» **Exercise instructions**:
From the first line to the last, print the data exactly.

» **Recorded information**:
»»

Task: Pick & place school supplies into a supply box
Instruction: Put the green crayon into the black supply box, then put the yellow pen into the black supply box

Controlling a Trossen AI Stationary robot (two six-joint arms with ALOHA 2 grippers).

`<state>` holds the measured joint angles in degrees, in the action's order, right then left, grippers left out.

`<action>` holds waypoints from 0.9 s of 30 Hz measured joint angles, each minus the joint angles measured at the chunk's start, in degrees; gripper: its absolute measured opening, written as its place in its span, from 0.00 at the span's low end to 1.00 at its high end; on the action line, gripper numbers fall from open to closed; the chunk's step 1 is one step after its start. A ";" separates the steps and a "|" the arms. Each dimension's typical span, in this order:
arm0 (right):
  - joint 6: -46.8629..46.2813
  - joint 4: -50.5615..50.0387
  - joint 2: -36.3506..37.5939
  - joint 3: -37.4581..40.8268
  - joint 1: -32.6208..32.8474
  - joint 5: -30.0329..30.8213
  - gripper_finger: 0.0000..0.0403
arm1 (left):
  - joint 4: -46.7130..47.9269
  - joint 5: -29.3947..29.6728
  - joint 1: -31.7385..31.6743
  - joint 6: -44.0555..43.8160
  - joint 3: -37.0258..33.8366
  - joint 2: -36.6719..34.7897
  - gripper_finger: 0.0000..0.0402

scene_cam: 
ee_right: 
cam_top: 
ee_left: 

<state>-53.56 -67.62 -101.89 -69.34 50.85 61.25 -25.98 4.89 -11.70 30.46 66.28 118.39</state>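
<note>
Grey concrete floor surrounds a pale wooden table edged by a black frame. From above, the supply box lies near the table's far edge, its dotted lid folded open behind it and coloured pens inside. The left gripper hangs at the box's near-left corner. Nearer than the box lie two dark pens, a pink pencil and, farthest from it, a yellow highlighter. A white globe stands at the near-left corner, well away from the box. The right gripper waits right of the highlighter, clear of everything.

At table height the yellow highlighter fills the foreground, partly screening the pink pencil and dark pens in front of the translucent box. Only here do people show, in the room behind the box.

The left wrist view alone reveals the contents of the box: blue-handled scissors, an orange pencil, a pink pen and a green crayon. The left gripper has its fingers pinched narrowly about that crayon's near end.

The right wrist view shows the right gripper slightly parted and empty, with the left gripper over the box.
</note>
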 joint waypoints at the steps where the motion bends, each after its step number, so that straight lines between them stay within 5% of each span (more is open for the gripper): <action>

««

» **Answer for this exercise**:
Task: Pick & place school supplies into a supply box
Instruction: Put the green crayon into the black supply box, then put the yellow pen into the black supply box

Controlling a Trossen AI Stationary robot (two six-joint arms with ALOHA 2 grippers).

`<state>` holds the measured joint angles in degrees, in the action's order, right then left, grippers left out.

`<action>` holds waypoints from 0.9 s of 30 Hz measured joint angles, each minus the joint angles measured at the chunk's start, in degrees; gripper: its absolute measured opening, written as its place in its span, from 0.00 at the span's low end to 1.00 at its high end; on the action line, gripper numbers fall from open to closed; the chunk's step 1 is one step after its start. A ";" separates the steps and a "|" the arms. Each dimension's typical span, in this order:
arm0 (right):
  - joint 6: -46.8629..46.2813
  - joint 4: -50.5615..50.0387
  - joint 2: -36.3506..37.5939
  - joint 3: -37.4581..40.8268
  - joint 1: -32.6208..32.8474
  - joint 5: -30.0329..30.8213
  - gripper_finger: 0.0000..0.0403
arm1 (left):
  - joint 4: -46.7130..47.9269
  - joint 5: -29.3947..29.6728
  - joint 1: -31.7385..31.6743
  - joint 6: -44.0555..43.8160
  - joint 3: -37.0258..33.8366
  - joint 2: -36.6719..34.7897
  - gripper_finger: 0.0000..0.0402

scene_cam: 
ee_right: 
cam_top: 
ee_left: 

<state>-53.56 -67.62 -101.89 -69.34 50.85 61.25 -25.98 4.89 -11.70 30.46 66.28 118.39</state>
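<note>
Grey concrete floor surrounds a pale wooden table edged by a black frame. From above, the supply box lies near the table's far edge, its dotted lid folded open behind it and coloured pens inside. The left gripper hangs at the box's near-left corner. Nearer than the box lie two dark pens, a pink pencil and, farthest from it, a yellow highlighter. A white globe stands at the near-left corner, well away from the box. The right gripper waits right of the highlighter, clear of everything.

At table height the yellow highlighter fills the foreground, partly screening the pink pencil and dark pens in front of the translucent box. Only here do people show, in the room behind the box.

The left wrist view alone reveals the contents of the box: blue-handled scissors, an orange pencil, a pink pen and a green crayon. The left gripper has its fingers pinched narrowly about that crayon's near end.

The right wrist view shows the right gripper slightly parted and empty, with the left gripper over the box.
</note>
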 joint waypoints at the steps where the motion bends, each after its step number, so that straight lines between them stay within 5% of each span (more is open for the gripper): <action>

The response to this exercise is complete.